**WORK REQUEST:** Which lines of the records below contain the word "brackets"? Show each one.

**PROVIDED MATERIAL:**

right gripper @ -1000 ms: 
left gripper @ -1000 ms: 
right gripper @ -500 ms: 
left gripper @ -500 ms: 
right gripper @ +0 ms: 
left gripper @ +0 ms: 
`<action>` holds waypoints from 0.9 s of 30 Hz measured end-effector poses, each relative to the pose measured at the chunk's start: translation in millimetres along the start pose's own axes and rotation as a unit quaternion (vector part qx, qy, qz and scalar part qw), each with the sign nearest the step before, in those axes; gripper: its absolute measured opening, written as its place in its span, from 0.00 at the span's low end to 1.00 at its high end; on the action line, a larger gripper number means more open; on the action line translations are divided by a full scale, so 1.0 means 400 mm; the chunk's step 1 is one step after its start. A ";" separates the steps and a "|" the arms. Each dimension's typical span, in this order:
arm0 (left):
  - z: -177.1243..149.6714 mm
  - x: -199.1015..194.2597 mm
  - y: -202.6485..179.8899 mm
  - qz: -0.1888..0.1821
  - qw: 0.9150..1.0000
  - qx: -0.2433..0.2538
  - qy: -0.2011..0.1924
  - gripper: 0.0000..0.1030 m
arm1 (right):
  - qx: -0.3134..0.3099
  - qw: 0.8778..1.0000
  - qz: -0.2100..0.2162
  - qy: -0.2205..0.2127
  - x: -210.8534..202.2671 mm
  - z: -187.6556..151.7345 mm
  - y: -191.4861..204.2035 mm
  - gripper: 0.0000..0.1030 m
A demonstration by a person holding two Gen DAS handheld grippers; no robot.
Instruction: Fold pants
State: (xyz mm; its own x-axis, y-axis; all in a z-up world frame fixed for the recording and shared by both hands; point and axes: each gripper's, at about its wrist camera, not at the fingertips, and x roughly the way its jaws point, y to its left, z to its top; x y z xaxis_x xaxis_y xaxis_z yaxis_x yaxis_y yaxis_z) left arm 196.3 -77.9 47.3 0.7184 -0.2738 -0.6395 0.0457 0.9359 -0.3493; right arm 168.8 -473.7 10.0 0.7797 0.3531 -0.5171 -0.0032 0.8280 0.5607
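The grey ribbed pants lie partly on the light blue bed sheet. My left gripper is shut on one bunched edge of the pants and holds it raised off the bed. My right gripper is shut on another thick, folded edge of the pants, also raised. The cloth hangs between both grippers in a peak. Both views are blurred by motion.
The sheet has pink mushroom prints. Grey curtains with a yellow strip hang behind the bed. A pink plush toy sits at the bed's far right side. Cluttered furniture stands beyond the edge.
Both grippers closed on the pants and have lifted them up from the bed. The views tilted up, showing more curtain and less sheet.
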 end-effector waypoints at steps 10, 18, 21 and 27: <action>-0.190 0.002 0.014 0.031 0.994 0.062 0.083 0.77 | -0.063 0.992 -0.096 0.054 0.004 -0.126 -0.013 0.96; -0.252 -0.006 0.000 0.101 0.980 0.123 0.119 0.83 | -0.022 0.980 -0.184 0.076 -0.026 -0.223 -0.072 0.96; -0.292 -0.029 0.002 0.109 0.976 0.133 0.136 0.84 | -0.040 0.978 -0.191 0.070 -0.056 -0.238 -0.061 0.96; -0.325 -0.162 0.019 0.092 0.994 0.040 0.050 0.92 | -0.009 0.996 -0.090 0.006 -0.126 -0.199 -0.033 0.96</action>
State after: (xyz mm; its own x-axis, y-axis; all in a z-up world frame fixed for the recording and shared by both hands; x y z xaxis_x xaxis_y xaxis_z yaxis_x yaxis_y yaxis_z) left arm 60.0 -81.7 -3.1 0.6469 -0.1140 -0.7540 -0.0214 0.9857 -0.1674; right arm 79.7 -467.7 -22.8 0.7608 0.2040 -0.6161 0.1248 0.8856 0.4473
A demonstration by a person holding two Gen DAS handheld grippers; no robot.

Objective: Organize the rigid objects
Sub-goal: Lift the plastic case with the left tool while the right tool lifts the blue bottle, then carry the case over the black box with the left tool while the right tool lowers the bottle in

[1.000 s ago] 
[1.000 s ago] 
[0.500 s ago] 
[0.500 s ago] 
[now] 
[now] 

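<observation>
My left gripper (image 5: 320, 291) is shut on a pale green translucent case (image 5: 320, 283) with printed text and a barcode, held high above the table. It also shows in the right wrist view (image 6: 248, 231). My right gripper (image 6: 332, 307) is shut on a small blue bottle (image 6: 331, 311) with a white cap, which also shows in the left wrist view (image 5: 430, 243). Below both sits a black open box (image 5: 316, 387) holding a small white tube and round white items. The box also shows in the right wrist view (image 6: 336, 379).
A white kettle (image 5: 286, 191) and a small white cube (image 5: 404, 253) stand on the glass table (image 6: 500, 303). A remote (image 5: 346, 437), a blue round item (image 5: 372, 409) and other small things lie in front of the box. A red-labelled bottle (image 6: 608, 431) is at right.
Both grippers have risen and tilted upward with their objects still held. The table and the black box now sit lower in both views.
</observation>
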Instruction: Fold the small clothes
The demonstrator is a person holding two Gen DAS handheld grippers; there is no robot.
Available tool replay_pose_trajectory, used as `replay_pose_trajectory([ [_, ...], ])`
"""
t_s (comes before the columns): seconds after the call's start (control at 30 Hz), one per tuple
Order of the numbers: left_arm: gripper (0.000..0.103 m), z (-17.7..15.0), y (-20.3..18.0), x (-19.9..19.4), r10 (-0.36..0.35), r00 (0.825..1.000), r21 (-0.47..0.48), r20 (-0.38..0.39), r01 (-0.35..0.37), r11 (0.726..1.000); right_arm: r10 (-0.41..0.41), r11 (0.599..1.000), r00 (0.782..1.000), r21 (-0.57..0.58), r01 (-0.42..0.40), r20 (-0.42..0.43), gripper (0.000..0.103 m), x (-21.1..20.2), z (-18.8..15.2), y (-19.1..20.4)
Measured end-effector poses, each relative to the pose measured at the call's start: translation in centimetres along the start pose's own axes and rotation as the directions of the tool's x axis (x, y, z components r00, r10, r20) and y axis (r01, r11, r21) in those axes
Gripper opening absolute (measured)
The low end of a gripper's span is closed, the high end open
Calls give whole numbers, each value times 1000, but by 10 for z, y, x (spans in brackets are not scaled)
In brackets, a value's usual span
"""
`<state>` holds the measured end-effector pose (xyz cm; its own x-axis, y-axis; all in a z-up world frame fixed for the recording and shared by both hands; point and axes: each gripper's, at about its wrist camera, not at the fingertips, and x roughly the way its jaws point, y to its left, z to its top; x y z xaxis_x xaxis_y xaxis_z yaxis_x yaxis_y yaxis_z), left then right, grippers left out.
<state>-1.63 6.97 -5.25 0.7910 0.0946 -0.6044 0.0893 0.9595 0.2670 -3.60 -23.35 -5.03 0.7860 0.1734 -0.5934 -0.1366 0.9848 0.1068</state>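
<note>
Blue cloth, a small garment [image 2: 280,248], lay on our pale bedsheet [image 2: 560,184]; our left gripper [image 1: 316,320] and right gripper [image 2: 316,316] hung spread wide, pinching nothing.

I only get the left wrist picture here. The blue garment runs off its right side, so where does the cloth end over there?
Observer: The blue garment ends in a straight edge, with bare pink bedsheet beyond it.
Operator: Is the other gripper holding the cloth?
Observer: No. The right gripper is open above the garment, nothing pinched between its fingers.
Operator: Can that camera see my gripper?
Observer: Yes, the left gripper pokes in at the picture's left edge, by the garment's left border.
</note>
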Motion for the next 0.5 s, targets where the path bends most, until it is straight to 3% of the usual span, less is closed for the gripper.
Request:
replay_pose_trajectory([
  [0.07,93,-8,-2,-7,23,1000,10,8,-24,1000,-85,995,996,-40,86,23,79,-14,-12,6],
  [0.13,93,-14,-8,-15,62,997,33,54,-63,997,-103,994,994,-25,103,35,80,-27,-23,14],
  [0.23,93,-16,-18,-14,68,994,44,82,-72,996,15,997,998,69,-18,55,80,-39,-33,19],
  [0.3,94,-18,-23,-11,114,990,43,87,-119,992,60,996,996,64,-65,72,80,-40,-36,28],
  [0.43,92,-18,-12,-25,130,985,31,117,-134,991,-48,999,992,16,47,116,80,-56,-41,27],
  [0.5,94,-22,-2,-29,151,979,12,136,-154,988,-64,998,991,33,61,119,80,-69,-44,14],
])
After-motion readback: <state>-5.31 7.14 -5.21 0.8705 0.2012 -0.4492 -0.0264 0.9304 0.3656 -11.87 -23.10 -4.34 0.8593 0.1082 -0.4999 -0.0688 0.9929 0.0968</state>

**REPLY TO THE EXERCISE:**
Calls give whole numbers, each value times 1000, but by 10 for z, y, x (spans in brackets are not scaled)
In brackets, a value's usual span

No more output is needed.